[Collection entries]
========
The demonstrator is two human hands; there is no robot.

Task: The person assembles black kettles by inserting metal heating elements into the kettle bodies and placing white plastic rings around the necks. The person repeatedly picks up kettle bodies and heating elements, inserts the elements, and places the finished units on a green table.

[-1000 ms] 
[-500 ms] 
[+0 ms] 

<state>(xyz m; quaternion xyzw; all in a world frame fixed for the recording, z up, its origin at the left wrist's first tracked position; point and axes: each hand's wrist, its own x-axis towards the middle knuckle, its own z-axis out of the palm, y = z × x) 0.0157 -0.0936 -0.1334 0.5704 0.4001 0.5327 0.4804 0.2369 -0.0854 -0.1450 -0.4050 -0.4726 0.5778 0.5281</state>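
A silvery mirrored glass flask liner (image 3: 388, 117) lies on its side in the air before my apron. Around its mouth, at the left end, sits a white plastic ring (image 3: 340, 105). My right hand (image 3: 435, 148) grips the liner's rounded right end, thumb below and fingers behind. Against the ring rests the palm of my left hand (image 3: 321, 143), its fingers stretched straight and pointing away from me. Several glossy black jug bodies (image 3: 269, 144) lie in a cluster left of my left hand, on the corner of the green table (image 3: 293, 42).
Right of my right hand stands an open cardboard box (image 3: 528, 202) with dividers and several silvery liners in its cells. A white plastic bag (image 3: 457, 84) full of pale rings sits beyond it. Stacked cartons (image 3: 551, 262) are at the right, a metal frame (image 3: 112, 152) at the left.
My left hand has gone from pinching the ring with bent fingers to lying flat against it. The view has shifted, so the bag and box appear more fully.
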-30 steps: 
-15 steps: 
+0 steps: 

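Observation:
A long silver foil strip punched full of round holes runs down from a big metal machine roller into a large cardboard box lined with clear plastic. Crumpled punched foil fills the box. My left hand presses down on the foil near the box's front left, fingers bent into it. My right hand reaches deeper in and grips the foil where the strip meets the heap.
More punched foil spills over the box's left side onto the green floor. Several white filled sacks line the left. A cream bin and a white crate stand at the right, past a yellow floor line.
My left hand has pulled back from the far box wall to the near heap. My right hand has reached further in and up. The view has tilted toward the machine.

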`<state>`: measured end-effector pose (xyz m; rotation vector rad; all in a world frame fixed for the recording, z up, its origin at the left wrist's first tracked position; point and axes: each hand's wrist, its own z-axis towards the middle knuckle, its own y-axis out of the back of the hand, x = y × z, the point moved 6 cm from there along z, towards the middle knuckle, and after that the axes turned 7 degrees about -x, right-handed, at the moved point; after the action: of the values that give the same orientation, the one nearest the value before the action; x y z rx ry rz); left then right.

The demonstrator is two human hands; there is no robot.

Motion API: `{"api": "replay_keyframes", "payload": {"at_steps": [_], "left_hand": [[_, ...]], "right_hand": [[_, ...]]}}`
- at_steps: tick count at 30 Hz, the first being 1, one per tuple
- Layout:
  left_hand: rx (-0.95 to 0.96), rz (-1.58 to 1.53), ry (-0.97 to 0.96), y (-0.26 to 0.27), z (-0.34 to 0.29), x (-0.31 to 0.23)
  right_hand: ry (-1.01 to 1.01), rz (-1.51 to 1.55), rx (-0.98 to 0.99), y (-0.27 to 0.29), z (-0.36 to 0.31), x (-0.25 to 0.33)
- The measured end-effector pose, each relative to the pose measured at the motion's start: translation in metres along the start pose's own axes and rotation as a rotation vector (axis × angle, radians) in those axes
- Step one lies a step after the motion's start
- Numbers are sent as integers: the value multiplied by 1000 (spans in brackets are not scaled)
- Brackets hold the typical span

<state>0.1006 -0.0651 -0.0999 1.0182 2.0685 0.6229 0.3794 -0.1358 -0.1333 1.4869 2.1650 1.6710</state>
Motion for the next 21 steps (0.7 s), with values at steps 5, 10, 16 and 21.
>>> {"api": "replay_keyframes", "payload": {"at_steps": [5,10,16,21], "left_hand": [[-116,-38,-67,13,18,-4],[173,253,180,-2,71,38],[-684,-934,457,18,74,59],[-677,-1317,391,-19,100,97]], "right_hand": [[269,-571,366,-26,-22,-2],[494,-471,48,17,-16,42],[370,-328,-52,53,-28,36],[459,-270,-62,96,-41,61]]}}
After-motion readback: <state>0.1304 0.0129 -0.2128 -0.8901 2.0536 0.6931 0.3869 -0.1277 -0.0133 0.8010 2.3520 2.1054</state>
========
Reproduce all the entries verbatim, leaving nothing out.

ANSWER TO THE PROBLEM:
The demonstrator is two human hands; there is no robot.

Task: The person assembles black kettles by inserting metal heating elements into the kettle bodies and placing white plastic rings around the necks. The person repeatedly picks up kettle bodies and heating elements, inserts the elements, and places the finished units on a green table.

[-1000 ms] 
[-500 ms] 
[+0 ms] 

<state>(xyz m; quaternion xyzw; all in a world frame fixed for the recording, z up, its origin at the left wrist's first tracked position; point and axes: each hand's wrist, its own x-axis towards the middle knuckle, its own z-axis out of the palm, y = z × x) 0.0157 -0.0936 -0.1334 0.5704 0.4001 0.5327 0.4804 0.2369 -0.0854 -0.1450 -0.4050 -0.4726 0.5778 0.5281</state>
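A silvery mirrored glass flask liner (image 3: 388, 117) lies on its side in the air before my apron. Around its mouth, at the left end, sits a white plastic ring (image 3: 340, 105). My right hand (image 3: 435, 148) grips the liner's rounded right end, thumb below and fingers behind. Against the ring rests the palm of my left hand (image 3: 321, 143), its fingers stretched straight and pointing away from me. Several glossy black jug bodies (image 3: 269, 144) lie in a cluster left of my left hand, on the corner of the green table (image 3: 293, 42).
Right of my right hand stands an open cardboard box (image 3: 528, 202) with dividers and several silvery liners in its cells. A white plastic bag (image 3: 457, 84) full of pale rings sits beyond it. Stacked cartons (image 3: 551, 262) are at the right, a metal frame (image 3: 112, 152) at the left.
My left hand has gone from pinching the ring with bent fingers to lying flat against it. The view has shifted, so the bag and box appear more fully.
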-30 steps: 
-15 steps: 
+0 steps: 

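Observation:
A long silver foil strip punched full of round holes runs down from a big metal machine roller into a large cardboard box lined with clear plastic. Crumpled punched foil fills the box. My left hand presses down on the foil near the box's front left, fingers bent into it. My right hand reaches deeper in and grips the foil where the strip meets the heap.
More punched foil spills over the box's left side onto the green floor. Several white filled sacks line the left. A cream bin and a white crate stand at the right, past a yellow floor line.
My left hand has pulled back from the far box wall to the near heap. My right hand has reached further in and up. The view has tilted toward the machine.
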
`<state>`: measured end-effector pose (xyz m; rotation vector rad; all in a world frame fixed for the recording, z up, its origin at the left wrist's first tracked position; point and axes: each hand's wrist, its own z-axis towards the middle knuckle, its own y-axis out of the back of the hand, x = y × z, the point moved 6 cm from there along z, towards the middle knuckle, and after that the axes turned 7 degrees about -x, right-handed, at the moved point; after the action: of the values that give the same orientation, the one nearest the value before the action; x y z rx ry rz); left then right.

The demonstrator is two human hands; there is no robot.

Motion API: `{"api": "replay_keyframes", "payload": {"at_steps": [_], "left_hand": [[_, ...]], "right_hand": [[_, ...]]}}`
- at_steps: tick count at 30 Hz, the first being 1, one per tuple
- Layout:
  left_hand: rx (-0.95 to 0.96), rz (-1.58 to 1.53), ry (-0.97 to 0.96), y (-0.26 to 0.27), z (-0.34 to 0.29), x (-0.31 to 0.23)
  right_hand: ry (-1.01 to 1.01), rz (-1.51 to 1.55), rx (-0.98 to 0.99), y (-0.27 to 0.29), z (-0.36 to 0.31), x (-0.25 to 0.33)
- The measured end-effector pose, each relative to the pose measured at the motion's start: translation in metres along the start pose's own axes and rotation as a rotation vector (axis × angle, radians) in those axes
- Step one lies a step after the motion's start
- Numbers are sent as integers: the value multiplied by 1000 (spans in brackets are not scaled)
- Brackets hold the typical span

<state>0.1006 -0.0651 -0.0999 1.0182 2.0685 0.6229 0.3794 -0.1358 -0.1333 1.4869 2.1650 1.6710</state>
Motion for the next 21 steps (0.7 s), with values at steps 5, 10, 16 and 21.
>>> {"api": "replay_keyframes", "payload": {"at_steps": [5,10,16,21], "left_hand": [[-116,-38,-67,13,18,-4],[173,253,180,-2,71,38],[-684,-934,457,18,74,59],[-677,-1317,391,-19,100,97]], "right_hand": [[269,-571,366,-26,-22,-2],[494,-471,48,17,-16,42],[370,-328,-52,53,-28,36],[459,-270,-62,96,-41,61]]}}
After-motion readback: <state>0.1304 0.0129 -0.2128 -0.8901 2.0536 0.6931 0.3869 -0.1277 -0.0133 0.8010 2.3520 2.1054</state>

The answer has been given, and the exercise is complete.